**Your objective**
Start at the line below containing "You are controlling" and stop at the line containing "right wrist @". Repeat every line of that stretch exactly, and nothing outside it.
^^^^^^^^
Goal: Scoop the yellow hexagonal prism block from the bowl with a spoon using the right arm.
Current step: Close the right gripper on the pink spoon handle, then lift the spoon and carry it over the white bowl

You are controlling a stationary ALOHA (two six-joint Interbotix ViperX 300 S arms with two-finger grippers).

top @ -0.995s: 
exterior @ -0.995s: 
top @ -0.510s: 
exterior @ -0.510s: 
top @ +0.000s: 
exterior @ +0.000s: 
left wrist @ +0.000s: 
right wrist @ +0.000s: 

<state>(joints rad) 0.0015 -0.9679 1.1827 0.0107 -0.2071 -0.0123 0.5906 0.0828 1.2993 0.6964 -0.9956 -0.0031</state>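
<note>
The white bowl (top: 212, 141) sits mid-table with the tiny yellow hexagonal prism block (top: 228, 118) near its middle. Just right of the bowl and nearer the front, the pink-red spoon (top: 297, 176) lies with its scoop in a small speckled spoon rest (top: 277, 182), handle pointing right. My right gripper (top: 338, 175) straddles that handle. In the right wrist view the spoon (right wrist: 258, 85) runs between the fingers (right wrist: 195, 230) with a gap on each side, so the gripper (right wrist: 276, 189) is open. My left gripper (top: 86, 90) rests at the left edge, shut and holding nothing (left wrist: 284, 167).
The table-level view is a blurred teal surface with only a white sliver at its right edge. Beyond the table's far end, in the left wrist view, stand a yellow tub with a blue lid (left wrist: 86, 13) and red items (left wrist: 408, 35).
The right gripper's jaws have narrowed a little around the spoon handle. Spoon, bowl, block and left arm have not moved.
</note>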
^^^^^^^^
**Result for this task**
You are controlling a stationary ALOHA (two six-joint Interbotix ViperX 300 S arms with two-finger grippers).

top @ -0.995s: 
exterior @ -0.995s: 
top @ -0.510s: 
exterior @ -0.510s: 
top @ +0.000s: 
exterior @ +0.000s: 
left wrist @ +0.000s: 
right wrist @ +0.000s: 

What precedes this is the full answer.